In full and word for word, restate the lines of the listing.

·····

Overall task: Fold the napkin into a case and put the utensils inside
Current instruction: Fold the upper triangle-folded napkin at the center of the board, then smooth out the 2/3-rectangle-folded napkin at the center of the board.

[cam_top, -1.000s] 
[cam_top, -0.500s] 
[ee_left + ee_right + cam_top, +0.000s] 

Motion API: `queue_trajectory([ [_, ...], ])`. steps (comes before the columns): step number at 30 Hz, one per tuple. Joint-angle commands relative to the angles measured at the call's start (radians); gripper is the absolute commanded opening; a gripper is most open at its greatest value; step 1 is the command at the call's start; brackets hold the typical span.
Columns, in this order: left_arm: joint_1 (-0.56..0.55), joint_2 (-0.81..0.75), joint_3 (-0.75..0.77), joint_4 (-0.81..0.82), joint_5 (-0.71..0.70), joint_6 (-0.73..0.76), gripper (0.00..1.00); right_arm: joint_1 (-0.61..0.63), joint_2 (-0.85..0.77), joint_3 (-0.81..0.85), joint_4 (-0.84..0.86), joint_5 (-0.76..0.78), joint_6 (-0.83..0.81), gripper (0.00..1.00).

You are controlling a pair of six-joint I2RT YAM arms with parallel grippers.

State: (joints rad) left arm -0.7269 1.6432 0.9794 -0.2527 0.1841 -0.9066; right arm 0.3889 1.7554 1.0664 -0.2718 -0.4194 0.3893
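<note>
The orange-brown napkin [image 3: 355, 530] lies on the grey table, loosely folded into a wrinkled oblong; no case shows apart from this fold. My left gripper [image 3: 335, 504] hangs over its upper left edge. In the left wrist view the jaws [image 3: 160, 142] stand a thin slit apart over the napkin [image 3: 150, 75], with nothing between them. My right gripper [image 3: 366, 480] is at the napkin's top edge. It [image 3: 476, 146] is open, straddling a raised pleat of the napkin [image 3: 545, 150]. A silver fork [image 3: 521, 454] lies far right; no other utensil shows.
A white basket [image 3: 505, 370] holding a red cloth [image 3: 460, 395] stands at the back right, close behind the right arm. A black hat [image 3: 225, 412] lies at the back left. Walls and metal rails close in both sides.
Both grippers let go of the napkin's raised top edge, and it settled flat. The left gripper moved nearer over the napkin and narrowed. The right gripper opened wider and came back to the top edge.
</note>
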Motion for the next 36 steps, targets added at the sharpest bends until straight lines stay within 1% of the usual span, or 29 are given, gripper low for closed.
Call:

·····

*Exercise answer:*
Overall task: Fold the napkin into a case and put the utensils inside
Current instruction: Fold the upper triangle-folded napkin at the center of the board, then smooth out the 2/3-rectangle-folded napkin at the center of the board.

[cam_top, -1.000s] 
[cam_top, -0.500s] 
[ee_left + ee_right + cam_top, +0.000s] 

Motion API: `queue_trajectory([ [_, ...], ])`. steps (comes before the columns): step number at 30 Hz, one per tuple. Joint-angle commands relative to the angles measured at the call's start (radians); gripper is the absolute commanded opening; a gripper is most open at its greatest value; step 1 is the command at the call's start; brackets hold the typical span.
Columns, in this order: left_arm: joint_1 (-0.56..0.55), joint_2 (-0.81..0.75), joint_3 (-0.75..0.77), joint_4 (-0.81..0.82), joint_5 (-0.71..0.70), joint_6 (-0.73..0.76), gripper (0.00..1.00); right_arm: joint_1 (-0.61..0.63), joint_2 (-0.85..0.77), joint_3 (-0.81..0.85), joint_4 (-0.84..0.86), joint_5 (-0.76..0.78), joint_6 (-0.83..0.81), gripper (0.00..1.00).

You are controlling a pair of six-joint I2RT YAM arms with parallel grippers.

State: (joints rad) left arm -0.7269 1.6432 0.9794 -0.2527 0.1841 -0.9066; right arm 0.3889 1.7554 1.0664 -0.2718 -0.4194 0.3893
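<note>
The orange-brown napkin [image 3: 355, 530] lies on the grey table, loosely folded into a wrinkled oblong; no case shows apart from this fold. My left gripper [image 3: 335, 504] hangs over its upper left edge. In the left wrist view the jaws [image 3: 160, 142] stand a thin slit apart over the napkin [image 3: 150, 75], with nothing between them. My right gripper [image 3: 366, 480] is at the napkin's top edge. It [image 3: 476, 146] is open, straddling a raised pleat of the napkin [image 3: 545, 150]. A silver fork [image 3: 521, 454] lies far right; no other utensil shows.
A white basket [image 3: 505, 370] holding a red cloth [image 3: 460, 395] stands at the back right, close behind the right arm. A black hat [image 3: 225, 412] lies at the back left. Walls and metal rails close in both sides.
Both grippers let go of the napkin's raised top edge, and it settled flat. The left gripper moved nearer over the napkin and narrowed. The right gripper opened wider and came back to the top edge.
</note>
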Motion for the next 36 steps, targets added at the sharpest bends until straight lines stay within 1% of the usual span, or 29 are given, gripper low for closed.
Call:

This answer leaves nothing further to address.